Sei uno dei giocatori-simbolo del rugby italiano. Questo ti mette nel centro delle attenzioni positive e non di tifosi e appassionati. Che a volte non sono stati teneri con te…
Ho avuto la fortuna di passare parte della mia carriera all’estero e questa mi fa dire che forse qui in Italia la tifoseria è particolarmente critica. Ma va bene così non è un problema, ognuno ha il diritto di avere la sua opinione e di difenderla e di sostenerla, l’importante è che l’esposizione della propria idea rimanga nell’ambito della civiltà e della buona educazione. Poi cosa pensano i tifosi non può diventare un mio problema, io devo rimanere focalizzato sul mio lavoro. Ovviamente mi fa piacere quando mi applaudono ma ognuno può pensare quello che vuole: d’altronde c’era gente che parlava male di me anche 7 o 8 anni fa e oggi ha forse qualche ragione in più di allora.

 

Finiamo con la nazionale. Arrivano i test-match: poche ciance, quanti ne vinciamo?

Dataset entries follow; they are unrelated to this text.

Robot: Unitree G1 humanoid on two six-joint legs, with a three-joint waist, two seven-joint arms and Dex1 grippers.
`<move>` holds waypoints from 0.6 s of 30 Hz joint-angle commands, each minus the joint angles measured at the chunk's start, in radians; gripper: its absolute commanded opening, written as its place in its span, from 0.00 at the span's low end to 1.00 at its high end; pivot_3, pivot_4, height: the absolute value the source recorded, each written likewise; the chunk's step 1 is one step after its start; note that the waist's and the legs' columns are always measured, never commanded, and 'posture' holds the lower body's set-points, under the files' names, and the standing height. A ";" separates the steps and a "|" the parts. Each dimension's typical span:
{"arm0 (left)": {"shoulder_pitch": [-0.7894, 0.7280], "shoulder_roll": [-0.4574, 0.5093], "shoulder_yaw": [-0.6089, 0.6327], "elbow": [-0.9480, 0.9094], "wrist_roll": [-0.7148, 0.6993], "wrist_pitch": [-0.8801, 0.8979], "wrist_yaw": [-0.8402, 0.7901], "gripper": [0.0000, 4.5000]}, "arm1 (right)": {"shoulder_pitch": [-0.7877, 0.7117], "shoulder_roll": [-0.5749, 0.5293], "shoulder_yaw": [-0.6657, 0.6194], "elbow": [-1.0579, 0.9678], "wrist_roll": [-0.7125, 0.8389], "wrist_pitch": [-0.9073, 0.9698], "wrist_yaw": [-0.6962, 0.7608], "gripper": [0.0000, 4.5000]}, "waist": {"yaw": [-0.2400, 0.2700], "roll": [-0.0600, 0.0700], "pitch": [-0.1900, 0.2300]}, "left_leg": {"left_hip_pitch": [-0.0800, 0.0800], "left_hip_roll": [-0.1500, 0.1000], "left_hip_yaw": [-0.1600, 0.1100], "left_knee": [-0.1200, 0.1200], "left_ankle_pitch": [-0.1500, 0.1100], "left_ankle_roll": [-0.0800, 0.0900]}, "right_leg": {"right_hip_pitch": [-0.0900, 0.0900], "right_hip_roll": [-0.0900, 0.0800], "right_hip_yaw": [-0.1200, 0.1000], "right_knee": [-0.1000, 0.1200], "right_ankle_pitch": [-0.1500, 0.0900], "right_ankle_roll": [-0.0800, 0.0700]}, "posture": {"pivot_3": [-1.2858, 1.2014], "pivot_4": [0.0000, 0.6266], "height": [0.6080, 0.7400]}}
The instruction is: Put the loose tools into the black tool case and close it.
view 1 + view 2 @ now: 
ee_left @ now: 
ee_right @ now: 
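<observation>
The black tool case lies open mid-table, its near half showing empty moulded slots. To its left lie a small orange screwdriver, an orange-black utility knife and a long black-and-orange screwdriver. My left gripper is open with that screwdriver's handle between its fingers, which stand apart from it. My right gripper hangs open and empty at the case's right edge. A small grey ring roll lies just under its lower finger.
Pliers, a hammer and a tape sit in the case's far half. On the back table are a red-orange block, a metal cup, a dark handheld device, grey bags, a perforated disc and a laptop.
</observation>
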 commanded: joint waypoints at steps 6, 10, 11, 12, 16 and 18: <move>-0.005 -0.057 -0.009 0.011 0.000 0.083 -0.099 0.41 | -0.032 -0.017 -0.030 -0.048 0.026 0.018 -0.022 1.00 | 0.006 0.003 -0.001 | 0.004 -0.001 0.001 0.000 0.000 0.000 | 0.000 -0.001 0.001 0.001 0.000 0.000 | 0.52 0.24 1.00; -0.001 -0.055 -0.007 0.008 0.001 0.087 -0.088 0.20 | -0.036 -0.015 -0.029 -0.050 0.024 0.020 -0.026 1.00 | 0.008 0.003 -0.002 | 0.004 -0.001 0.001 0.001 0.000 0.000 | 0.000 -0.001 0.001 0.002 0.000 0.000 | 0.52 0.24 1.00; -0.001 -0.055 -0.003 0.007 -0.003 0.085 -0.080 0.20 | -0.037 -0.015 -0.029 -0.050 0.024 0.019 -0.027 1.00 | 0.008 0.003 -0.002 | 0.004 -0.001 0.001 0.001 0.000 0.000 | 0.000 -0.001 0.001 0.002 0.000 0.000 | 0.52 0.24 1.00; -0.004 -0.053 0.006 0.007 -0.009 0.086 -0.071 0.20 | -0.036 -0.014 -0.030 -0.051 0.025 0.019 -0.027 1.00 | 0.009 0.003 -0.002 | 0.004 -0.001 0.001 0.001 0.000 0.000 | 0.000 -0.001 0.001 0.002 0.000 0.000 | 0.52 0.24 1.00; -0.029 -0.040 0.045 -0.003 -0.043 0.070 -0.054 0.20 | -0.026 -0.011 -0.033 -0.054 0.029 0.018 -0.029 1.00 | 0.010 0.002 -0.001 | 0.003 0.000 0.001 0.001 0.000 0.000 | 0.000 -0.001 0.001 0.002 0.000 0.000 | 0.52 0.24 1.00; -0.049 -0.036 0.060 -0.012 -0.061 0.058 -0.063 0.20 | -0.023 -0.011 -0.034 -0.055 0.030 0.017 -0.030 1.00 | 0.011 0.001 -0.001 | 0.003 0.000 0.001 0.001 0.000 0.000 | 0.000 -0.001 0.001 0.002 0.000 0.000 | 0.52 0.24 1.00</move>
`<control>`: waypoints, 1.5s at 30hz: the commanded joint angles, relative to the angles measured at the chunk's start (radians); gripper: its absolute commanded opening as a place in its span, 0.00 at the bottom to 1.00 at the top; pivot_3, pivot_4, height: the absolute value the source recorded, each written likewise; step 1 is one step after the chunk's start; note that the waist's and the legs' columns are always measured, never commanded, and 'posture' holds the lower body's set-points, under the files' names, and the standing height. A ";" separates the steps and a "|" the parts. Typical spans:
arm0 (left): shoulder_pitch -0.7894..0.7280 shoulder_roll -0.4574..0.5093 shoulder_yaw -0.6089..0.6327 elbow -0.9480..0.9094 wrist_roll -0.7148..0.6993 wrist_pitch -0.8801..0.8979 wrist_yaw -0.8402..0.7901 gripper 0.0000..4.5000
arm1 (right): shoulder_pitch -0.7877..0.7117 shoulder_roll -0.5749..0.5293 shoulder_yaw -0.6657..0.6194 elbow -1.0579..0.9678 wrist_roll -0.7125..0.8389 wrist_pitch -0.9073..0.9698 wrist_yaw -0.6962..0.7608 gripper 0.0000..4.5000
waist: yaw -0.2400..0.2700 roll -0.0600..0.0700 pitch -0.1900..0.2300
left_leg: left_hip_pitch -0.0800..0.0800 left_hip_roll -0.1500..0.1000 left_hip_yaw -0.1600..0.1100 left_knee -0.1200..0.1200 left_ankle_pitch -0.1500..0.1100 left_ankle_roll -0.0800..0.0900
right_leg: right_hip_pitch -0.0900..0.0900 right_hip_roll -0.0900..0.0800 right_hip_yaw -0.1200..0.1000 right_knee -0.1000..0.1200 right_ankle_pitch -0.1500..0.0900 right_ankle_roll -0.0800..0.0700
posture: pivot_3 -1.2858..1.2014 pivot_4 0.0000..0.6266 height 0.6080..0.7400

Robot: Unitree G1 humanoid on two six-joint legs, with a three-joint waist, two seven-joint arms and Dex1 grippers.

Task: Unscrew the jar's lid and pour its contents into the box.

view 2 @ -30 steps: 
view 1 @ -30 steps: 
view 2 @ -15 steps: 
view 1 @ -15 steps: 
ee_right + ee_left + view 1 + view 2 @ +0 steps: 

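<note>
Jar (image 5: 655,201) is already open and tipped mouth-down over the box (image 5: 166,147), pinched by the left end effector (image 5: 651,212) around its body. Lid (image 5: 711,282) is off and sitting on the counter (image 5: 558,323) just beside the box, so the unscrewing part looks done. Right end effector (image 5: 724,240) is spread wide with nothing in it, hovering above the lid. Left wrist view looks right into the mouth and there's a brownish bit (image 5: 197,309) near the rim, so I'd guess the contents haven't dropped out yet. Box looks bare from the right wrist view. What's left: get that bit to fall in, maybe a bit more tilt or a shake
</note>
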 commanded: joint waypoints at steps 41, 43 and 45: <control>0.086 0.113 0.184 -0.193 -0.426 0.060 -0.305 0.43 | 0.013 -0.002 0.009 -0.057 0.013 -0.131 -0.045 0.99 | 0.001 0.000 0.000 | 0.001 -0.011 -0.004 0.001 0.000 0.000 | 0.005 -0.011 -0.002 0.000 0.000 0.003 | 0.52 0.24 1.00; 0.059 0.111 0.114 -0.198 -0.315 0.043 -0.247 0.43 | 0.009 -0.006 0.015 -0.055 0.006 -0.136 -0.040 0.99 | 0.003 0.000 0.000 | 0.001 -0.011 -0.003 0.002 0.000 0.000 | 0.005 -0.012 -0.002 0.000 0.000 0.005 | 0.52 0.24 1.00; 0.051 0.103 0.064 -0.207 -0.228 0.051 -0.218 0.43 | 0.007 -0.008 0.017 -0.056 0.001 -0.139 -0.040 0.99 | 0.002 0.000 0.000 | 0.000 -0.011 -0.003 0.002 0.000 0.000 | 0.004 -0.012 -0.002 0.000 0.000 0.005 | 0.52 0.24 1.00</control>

(ride, ndr) Ma sai – tornando serio – io credo che stavolta la vera grande differenza è che non ne abbiamo proprio parlato di quali possono essere vinti e quali no.  Non è scaramanzia, ma una presa di coscienza. Dobbiamo pensare solo a quello che facciamo e che possiamo fare  perché se ci mettiamo a pensare agli altri rendiamo meno. Australia, Argentina, Fiji sono tre squadre di grande e grandissima qualità di un rugby mondiale che negli ultimi anni ha innalzato tantissimo il livello complessivo.